Now, I am not entirely sure who got what wrong, but we were out of bed and on the terrace by 9.45am and, like our neighbours, gazing skywards. Nothing? Apart from a lovely blue sky.

Blue skies 9th May Kaliningrad Social Distancing
A remarkable display … (Photo credit: Junior Libby  [Link] https://www.publicdomainpictures.net)

Either the news feed was wrong, our clocks were caught up in one of those coronavirus conspiracies that everyone is talking about or else?
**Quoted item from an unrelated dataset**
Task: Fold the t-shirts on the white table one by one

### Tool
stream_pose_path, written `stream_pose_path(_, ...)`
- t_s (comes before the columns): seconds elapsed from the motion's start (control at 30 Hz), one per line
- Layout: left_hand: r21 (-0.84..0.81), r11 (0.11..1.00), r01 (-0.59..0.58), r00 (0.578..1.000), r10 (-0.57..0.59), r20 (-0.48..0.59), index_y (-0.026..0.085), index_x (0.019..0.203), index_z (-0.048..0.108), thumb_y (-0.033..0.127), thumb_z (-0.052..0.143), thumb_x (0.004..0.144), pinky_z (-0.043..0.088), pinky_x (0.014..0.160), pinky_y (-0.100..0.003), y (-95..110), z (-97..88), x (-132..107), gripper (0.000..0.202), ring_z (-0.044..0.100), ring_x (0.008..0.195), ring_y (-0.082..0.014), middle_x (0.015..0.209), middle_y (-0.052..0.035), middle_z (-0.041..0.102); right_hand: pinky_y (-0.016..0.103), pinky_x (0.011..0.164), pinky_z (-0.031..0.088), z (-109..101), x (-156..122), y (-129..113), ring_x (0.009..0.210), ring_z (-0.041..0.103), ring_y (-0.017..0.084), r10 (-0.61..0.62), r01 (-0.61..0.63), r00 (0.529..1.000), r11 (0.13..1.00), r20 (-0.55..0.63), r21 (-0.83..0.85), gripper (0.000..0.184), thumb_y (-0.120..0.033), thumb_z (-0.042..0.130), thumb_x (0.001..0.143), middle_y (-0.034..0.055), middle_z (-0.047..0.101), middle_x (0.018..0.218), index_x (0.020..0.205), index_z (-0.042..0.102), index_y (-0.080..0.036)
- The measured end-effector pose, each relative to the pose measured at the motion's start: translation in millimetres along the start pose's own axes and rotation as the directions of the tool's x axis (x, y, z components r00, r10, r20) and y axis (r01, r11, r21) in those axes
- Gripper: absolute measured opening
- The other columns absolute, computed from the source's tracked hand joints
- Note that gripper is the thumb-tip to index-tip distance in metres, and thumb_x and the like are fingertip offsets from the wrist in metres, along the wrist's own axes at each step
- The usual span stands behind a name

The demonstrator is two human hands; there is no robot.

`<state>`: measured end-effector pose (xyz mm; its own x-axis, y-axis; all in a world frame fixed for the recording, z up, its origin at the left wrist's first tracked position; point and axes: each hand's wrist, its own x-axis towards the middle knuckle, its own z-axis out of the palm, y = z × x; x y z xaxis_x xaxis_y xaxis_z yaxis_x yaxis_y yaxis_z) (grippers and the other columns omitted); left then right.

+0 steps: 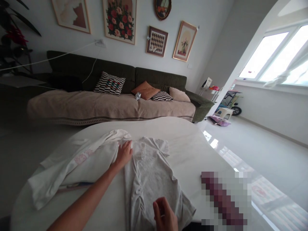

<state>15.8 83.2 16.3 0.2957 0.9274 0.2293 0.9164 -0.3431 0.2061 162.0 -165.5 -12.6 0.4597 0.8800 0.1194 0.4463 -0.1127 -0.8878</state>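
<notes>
A light grey short-sleeved T-shirt (156, 173) is spread on the white table, its left side creased in folds. My left hand (124, 152) lies flat, palm down, on cloth near the shirt's collar, where it meets a white garment (96, 160). That white garment is bunched up to the left and carries a pink print. Over the lower part of the T-shirt, my right hand (166, 215) has its fingers loosely curled in. No cloth shows between them, though part of the hand runs out of the frame.
The white oval table (187, 141) bears the clothes. A pixelated patch (222, 199) with a dark reddish strip covers its right side. Beyond it stands a green sofa (115, 65) with a beige cover and cushions. A white stool (224, 113) stands by the right wall.
</notes>
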Motion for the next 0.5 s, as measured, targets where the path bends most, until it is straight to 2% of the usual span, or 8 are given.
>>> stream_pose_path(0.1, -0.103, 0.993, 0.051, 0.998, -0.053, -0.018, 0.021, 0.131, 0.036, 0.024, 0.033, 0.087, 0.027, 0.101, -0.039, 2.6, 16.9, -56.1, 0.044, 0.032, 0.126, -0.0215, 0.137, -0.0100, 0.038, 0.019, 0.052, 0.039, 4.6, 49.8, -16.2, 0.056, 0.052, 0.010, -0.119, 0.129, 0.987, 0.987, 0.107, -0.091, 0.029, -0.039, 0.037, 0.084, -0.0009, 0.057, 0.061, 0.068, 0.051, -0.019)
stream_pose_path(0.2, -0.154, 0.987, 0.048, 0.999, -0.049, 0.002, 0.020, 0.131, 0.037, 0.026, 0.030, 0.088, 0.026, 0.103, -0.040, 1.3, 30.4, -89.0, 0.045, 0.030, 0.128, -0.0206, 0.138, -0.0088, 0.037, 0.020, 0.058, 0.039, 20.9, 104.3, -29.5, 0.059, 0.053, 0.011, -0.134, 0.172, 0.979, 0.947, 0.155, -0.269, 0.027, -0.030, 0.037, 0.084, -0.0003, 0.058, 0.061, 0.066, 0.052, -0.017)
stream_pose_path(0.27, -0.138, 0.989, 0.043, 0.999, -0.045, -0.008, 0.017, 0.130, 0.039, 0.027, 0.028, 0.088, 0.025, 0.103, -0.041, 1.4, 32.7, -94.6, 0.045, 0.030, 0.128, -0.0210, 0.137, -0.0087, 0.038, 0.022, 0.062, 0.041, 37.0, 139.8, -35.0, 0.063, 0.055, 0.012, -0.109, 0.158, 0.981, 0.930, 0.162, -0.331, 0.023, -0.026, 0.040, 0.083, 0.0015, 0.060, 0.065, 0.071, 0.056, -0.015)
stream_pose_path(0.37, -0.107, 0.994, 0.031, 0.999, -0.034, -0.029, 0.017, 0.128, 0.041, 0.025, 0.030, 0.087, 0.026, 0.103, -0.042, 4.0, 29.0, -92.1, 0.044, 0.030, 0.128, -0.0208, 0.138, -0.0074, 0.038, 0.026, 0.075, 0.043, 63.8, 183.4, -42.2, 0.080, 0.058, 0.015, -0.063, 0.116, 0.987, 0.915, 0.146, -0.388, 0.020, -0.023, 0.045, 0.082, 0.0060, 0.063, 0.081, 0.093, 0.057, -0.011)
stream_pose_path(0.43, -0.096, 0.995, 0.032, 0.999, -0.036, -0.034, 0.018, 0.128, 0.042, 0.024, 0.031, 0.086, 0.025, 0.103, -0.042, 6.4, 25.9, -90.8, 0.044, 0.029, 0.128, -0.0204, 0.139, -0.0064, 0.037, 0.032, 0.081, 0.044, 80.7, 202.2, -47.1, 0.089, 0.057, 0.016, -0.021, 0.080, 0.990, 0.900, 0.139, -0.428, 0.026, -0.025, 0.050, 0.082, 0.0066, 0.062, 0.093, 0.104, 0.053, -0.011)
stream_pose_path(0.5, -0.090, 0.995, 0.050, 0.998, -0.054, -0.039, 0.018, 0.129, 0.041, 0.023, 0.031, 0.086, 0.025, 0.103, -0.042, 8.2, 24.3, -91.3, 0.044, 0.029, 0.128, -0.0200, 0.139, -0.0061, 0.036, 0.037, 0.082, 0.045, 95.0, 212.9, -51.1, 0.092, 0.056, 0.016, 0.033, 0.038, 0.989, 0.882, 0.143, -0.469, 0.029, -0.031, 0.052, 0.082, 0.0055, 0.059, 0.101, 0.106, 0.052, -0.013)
I wondered if the planes that they were using were one of these new stealth jobs: so swift, so fast and so ultimately undetectable that they were there, but we just could not see them?

If this is the case, then airshows of the future are likely to be extremely challenging. Imagine thousands of spectators staring into the azure, a collective sweep of the head, deep intake of breath, loud round of applause, appreciative mumbling: “Wasn’t that a …” and “The way he, you know …” and “I really liked the, er, yes …” On the positive side, such airshows would be relatively easily to organise, inexpensive, no safety problems to worry about and the pilots could all stay at home, thereby running no risk of breaking social distancing rules, which is more than could be said for the spectators.

9th May Kaliningrad Social Distancing

Made of sterner stuff than you may think, we did not let this blip on the horizon, which we thought we almost saw, phase us, but continued to pay tribute on this special day as we had planned.

As I have said, it was a glorious spring day, and this enabled us to hoist a large red velvet soviet flag from the superstructure of the terrace canopy. This flag, of genuine vintage, has on one side a symbolic image of Vladimir Lenin and on the other the Soviet hammer and sickle emblem together with the names of the constituent republics of the Union of Soviet Socialist Republics.

Our immediate neighbours across the way had erected a Soviet victory flag and as we are people of many flags, we were able to give our neighbours on the ground floor another soviet flag, which went well with the patriotic marching music that they were playing from their gazebo.

Who is losing it?

During the day, my wife, Olga, occupied herself in what has become, sadly, as much a part of the annual event as the event itself. The controversial discord of who exactly won the war ~ was it the East or the West? This year the argument descended to a new level of bitter acrimony, thanks to what a friend of mine described in his usual vernacular as a lot of ‘shit stirring’. He spoke of deliberate attempts in the United States to abnegate acknowledgement of Russia’s decisive contribution to the defeat of Nazi Germany.

As if airbrushing out the Soviet Union’s inestimable role in defeating the Germans was not enough, adding insult to injury came, apparently, in a White House Tweet ‘On May 8, 1945, America and Great Britain had victory over the Nazis! “America’s spirit will always win. In the end, that’s what happens.”

Judging by the indignant comments on various Facebook posts, if this was a deliberate misappropriation, I would have to concede, using a football analogy, that someone in the US Revisionist Department has scored an own goal. It is bad enough having to endure relentless and politically motivated revisionism of historical TV dramas, but please could you desist from insulting our intelligence by trying to rewrite history itself. How about victory in WWII came about as a combined effort. As the refrain from the old 1960s’ pop song goes, “Wouldn’t it be nice to get on with me neighbours …”

Come the evening of 9th May, we were ready to sit down, relax and toast Olga’s derdushka for the part that he played in the war. The history of my wife’s grandfather is a rather interesting one and one that I hope to research and elaborate on at a future date.